Problem requirements:
Go through the data below and gather each line containing "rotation".

***** Data section *****

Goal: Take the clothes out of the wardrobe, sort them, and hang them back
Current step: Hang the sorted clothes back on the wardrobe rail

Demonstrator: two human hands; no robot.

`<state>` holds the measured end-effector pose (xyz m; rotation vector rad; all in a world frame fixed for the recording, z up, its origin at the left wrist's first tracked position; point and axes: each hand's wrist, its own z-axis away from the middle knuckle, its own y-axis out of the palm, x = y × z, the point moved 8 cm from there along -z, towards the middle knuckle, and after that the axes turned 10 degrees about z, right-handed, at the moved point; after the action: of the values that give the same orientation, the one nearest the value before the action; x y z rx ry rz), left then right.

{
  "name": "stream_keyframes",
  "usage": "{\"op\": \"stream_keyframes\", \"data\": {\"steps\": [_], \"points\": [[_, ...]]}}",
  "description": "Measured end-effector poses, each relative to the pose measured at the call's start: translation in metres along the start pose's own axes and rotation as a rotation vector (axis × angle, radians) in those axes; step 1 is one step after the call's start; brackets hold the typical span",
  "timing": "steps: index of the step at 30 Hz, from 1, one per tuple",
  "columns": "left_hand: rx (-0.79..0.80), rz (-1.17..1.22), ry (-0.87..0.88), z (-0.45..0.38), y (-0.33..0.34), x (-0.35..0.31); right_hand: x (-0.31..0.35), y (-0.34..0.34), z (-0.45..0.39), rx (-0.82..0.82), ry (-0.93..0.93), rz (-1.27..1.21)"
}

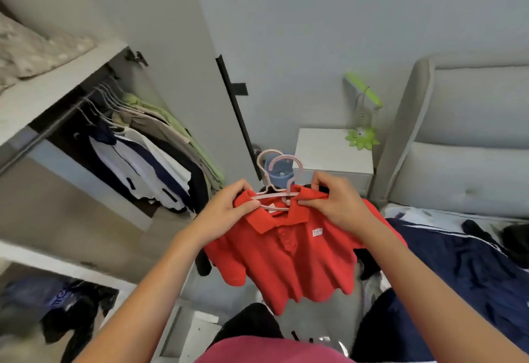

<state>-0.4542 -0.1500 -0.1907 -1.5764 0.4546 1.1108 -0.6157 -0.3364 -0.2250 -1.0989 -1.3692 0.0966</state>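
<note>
A small red polo shirt (289, 251) hangs in front of me on pink hangers (279, 173), whose two hooks stick up above the collar. My left hand (229, 205) grips the shirt's left shoulder and the hanger arm. My right hand (335, 202) pinches the right shoulder and collar. A dark garment shows behind the red shirt. The open wardrobe (94, 56) is at the left, with several shirts (151, 150) hanging on its rail.
The wardrobe door (183, 47) with a black handle (237, 110) stands open ahead. A white nightstand (335, 156) carries a green lamp (362, 133). The bed (469, 168) at the right holds a navy garment (458, 271). Dark clothes (71, 311) fill a lower shelf.
</note>
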Motion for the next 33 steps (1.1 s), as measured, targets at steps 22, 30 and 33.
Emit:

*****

Result:
`<state>` holds the measured end-effector pose (xyz m; rotation vector rad; all in a world frame fixed for the recording, z up, its origin at the left wrist's first tracked position; point and axes: each hand's wrist, its own z-axis away from the middle knuckle, its own y-axis out of the palm, x = y × z, the point moved 8 cm from there along -z, towards the middle knuckle, and after that the axes turned 10 degrees about z, right-handed, at the moved point; after the action: of the values that give the same orientation, the one nearest the value before the action; x y z rx ry rz), left then right.
  "description": "Measured end-effector poses, each relative to the pose measured at the call's start: translation in metres along the start pose's own axes and rotation as a rotation vector (axis × angle, radians) in those axes; step 1 is one step after the call's start; brackets hold the typical span",

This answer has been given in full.